Monday, August 23, 2010

Dog Magnet

I secretly must admit that I am vicariously enjoying my daughter, Bryn's college experience almost as much as she is! My college years (Viet Nam era) found me riding my bike through police blockades, tear gassed streets and curfew shutdowns. Isla Vista, the town attached to UC Santa Barbara was a military zone after protestors burned down the Bank of America and threw off all restraints in their determination to have a voice in the War. Though not a protester myself, the energy of the era (and the moisture of the ocean) freed my hair to frizz and fuzz to outlandish proportions. Thus the nickname, "Bushwoman." Definitely not a man-magnet! More like Bride of Frankenstein! Bryn, however is quite the magnet and school is a safe, fun place to express her magnetic energy.


I can, however, make a strong claim to magnetism, just not in the human realm. Throw a party and no one will show up, but walk out into the street and every dog in a quarter mile radius will come a'runnin'. Given dogs' strong sense of smell, my aroma must be the calling card. Not exactly something you want to bottle and market though. I have spent some time analyzing this magnetism that attracts dogs, but not humans. Could be my quirkiness...habitual hummer, energetic verging on spastic, willingness to wiggle with delight at the sight of them, drooling when retainer is in...all potential canine turn-ons! Ed tells none of this does much for the male species...so I guess this explains my desert experience in college.


I was filling out a gifts and abilities survey the other day and couldn't find a category for canine allure, so I went to God and asked Him about why He wove this into the fabric of who I am. (I'm guessing you've had this conversation with Him before as well.) Why the strange combination of gifts, abilities and interests that pull me in 10 different directions at the same time? Well, no specific answer appeared in the clouds but I was reminded of a shepherd boy named David who probably hurled a thousand stones with his sling as he herded his mindless sheep across the grasslands of Israel. I doubt that he ever thought God could use sling, his songs, his dancing, his passions and his deadends to bring about amazing things in his world. But God did. So there's hope for me too! I will join with David in saying "I will praise you Lord, for I am fearfully and wonderfully made!"(Psalm 139) Dog magnet, that's me...and proud of it!

Monday, August 16, 2010

Coming Up For Air


Well the ordeal is over, verdict in... we are losing the Dog Park as it presently is and getting a shrunken, diminished and fenced version instead. Government at its best! Our voice made no difference in their tank-like determination to plow through their plan from the get-go. What a loss for canines and humans alike. Barring an administrative miracle, my "Happy Dog Off-Leash Adventures" will be history come the turn of the year. But, with effervescent tenacity, we will keep adventuring until they cuff and leash us into submission. I'm told that they have wifi coverage in the county jail, so perhaps our correspondence via blog can continue!

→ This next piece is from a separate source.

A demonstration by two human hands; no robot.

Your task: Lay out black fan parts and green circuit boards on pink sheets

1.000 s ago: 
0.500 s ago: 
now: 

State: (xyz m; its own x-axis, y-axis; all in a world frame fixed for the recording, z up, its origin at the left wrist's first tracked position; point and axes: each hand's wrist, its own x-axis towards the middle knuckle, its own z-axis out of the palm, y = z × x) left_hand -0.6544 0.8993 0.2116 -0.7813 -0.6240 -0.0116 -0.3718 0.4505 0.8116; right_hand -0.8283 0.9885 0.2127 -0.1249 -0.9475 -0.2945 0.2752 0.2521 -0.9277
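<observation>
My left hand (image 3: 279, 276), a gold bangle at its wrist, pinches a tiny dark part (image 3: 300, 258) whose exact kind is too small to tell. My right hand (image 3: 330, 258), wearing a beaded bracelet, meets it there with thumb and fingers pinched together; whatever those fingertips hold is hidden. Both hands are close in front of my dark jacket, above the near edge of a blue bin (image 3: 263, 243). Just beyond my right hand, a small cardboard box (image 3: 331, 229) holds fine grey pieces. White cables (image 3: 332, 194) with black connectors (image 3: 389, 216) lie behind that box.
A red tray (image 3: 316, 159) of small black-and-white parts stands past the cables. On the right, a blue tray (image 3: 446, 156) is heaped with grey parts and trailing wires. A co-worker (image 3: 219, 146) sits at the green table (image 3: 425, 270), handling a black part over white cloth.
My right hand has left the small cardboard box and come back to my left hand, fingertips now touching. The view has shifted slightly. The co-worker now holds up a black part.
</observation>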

Genuine tears and sarcasm aside, this whole season of "social action" has been an enlightening experience for me. Don't ask me why, with all the blatant injustices in the world, this one swept me into action. "Dogs' rights!" Not exactly at the top of God's eternal issues to address. Yet it possessed me these past 6 months. Just ask my husband Ed. Though supportive, I'm sure he was ready to take me to the pound and put me up for adoption! I couldn't exactly blame him for all the yapping and howling I have done in his ear, on paper to the powers that be and to friends who innocently ask me how things are going. Anything and everything launches a diatribe on the evils of government and their indifference to our needs and issues. I am scheduling a total body waxing to rid myself of all the werewolf fur I have forged in the fray of the struggle.

So where does this leave my blog? Well, luckily I brainstormed a whole page of possible entries before I became obsessed with saving the Dog Park, so hopefully my brain will be able to detox enough to write something fun, enlightening and spiritually edifying. Stick around. I promise life lessons will be worth drooling over in the weeks and months to come. As for now, the main lesson learned from this ordeal is that even if you go into something, knowing there is barely a shot in hell to succeed at it, the real success is that you went anyway. You rode the wave of your convictions with passion and abandon. The outcome wasn't as soul-defining as was the process of giving it your all. My dogs didn't see the stack of letters I wrote, or the hours I spent on the phone, or the ink cartridges I blew through printing copies to hand out to impassion other people to action, but I know they sense my commitment to them. They express their thankfulness as only dogs have the freedom to do! That's the freedom I was fighting for!